Dit betoog faalt. Juist de omstandigheid dat het door de gemeente
gevoerde gedoogbeleid persoonsgebonden is, brengt mee dat de
waardedrukkende invloed van het bestemmingsplan zich reeds thans ten
volle doet gelden, omdat immers iedere potentiële koper ermee heeft te
rekenen dat de gemeente dat plan jegens hem zal willen handhaven.
3.3. In de toelichting op het middel wordt voorts betoogd dat de
waardedrukkende invloed van het bestemmingsplan voldoende tot
uitdrukking is gekomen in de vastgestelde kavelwaarde.
In de overwegingen 6.3 en 6.4 van de bestreden uitspraak ligt evenwel
het oordeel besloten dat het bestemmingsplan mede de waarde van de
opstal drukt, en wel tot op een lager bedrag dan dat waarvan de
gemeente (laatstelijk) is uitgegaan. Blijkens het hiervoor overwogene
geeft dit oordeel geen blijk van een onjuiste rechtsopvatting. Voor
het overige kan het als van feitelijke aard in cassatie niet op zijn
juistheid worden getoetst. Het is niet onbegrijpelijk, en behoefde
geen nadere motivering.
3.4. Eveneens faalt de klacht tegen 's Hofs oordeel dat de waarde van
de onderhavige objecten mede wordt bepaald door de - op zichzelf niet
bestreden - omstandigheid dat zij dusdanig klein zijn dat de
exploitatie van een agrarisch bedrijf daarop niet lonend is; dat
oordeel geeft geen blijk van een onjuiste rechtsopvatting en kan, als
verweven met waarderingen van feitelijke aard, voor het overige in
cassatie niet op zijn juistheid worden getoetst. In het bijzonder ligt
in dat oordeel niet besloten dat het Hof geen rekening zou hebben
gehouden met de mogelijkheid dat een gegadigde de objecten zou
toevoegen aan een ander agrarisch bedrijf.

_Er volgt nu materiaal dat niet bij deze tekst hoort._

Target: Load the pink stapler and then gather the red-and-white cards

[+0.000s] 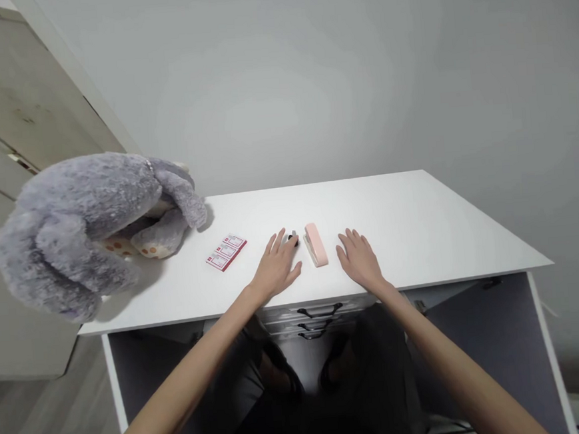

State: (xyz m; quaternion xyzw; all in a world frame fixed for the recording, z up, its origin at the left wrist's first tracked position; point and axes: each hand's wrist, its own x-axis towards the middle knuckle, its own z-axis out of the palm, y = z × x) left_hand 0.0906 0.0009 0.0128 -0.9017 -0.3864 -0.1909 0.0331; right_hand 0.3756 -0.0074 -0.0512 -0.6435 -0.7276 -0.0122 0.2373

3.5. De slotsom luidt dat het middel in al zijn onderdelen faalt.
4. Proceskosten
Het college zal worden veroordeeld in de kosten van het geding in
cassatie.
5. Beslissing
De Hoge Raad:
verklaart het beroep ongegrond, en
veroordeelt het college in de kosten van het geding in cassatie aan de
zijde van belanghebbenden, vastgesteld op ¤ 1288 voor
beroepsmatig verleende rechtsbijstand, en wijst de gemeente Liemeer
aan als de rechtspersoon die deze kosten moet vergoeden.
Dit arrest is gewezen door de vice-president E. Korthals Altes als voorzitter, en de raadsheren A.R. Leemreis en C.J.J. van Maanen, in tegenwoordigheid van de waarnemend griffier A.I. Boussak-Leeksma, en in het openbaar uitgesproken op 20 december 2002.